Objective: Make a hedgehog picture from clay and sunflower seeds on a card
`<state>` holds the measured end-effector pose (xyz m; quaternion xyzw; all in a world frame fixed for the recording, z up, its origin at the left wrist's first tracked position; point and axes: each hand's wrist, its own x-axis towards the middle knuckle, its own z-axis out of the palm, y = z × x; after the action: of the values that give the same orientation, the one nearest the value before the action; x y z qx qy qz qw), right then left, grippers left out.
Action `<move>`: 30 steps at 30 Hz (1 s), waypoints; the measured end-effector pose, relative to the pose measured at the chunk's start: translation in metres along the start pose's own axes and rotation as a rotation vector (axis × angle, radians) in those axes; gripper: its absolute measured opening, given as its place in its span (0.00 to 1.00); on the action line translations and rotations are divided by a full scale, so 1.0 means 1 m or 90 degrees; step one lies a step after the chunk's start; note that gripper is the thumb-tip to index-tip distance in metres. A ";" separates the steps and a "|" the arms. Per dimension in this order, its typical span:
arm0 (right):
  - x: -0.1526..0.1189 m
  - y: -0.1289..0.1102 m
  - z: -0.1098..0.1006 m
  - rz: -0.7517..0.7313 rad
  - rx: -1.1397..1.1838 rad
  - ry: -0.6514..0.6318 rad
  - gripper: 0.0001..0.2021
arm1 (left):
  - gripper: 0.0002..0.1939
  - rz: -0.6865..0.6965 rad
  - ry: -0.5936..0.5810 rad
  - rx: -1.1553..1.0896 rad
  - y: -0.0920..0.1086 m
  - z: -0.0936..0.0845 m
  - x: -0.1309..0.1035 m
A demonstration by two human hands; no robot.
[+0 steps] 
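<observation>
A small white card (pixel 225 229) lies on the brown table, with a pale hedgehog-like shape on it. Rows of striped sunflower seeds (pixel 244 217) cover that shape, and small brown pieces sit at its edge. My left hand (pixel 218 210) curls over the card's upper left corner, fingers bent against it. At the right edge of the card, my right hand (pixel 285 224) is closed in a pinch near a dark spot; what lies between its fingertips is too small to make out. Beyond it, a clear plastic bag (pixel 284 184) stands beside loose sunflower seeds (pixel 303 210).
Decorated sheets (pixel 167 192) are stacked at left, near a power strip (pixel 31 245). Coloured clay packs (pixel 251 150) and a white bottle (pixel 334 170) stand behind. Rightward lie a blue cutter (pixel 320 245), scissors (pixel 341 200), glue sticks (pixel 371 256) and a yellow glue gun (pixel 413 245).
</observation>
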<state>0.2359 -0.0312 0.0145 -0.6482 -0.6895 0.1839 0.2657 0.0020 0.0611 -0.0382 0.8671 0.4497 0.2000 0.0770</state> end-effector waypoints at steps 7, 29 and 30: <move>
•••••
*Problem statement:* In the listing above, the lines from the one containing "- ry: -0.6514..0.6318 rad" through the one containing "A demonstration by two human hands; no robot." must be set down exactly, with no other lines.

*Result of the task:*
  - ry: -0.6514..0.6318 rad
  - gripper: 0.0001..0.2021
arm1 (left):
  - gripper: 0.0002..0.1939
  - rz: -0.6865..0.6965 rad
  - ry: -0.5936..0.5810 rad
  - rx: -1.1553..1.0896 rad
  - y: -0.0920..0.1086 m
  - z: -0.0936..0.0845 m
  - x: -0.1309..0.1035 m
A demonstration by two human hands; no robot.

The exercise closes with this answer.